The Isle of Wight council closed all the tourist information centres on the island in March 2011. This means that it is best to get any information before you travel to the island. They have a very good tourism website called Island Breaks.

When to walk

It is possible to walk the coast of the island at any time of the year. Obviously the summer would be the best time of year in terms of weather, but accommodation becomes harder to get, especially during Easter and the summer holidays. Accommodation prices also tend to increase during the summer season.

Being situated on the south coast, the island's climate is generally milder than most of the UK, particularly in terms of hours of sunshine during the year. Having said that, any coastal walk can be exposed during bad weather and the Isle of Wight Coastal Path is no exception.

The island also tends to get busy during the Isle of Wight Festival, which is held near Newport in June each year. The same can also be said about the Bestival music festival which is held every September.
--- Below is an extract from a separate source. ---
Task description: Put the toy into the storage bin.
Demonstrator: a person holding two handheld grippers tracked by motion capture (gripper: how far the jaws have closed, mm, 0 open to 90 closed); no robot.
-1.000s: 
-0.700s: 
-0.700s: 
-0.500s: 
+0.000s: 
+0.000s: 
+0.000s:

Perhaps the best time to walk is in late spring and early autumn, when the days are of reasonable length and the tourist season is either ramping up or coming to an end. Having said that, walking the island in winter can also be very rewarding if you are hardy.

Flora and Fauna

The differing geology of the Isle of Wight means that it is a varied place for wildlife. The chalk ridge that bisects the island west to east separates Cretaceous limestone and marls to the north from Teriary greensands to the south.

This variety of terrain, combined with the fact it is an island, means that it supports myriad flora and fauna. In particular it is known as being one of the Red Squirrel's last refuges in England. Much of the island has been designated an Area of Outstanding Natural Beauty.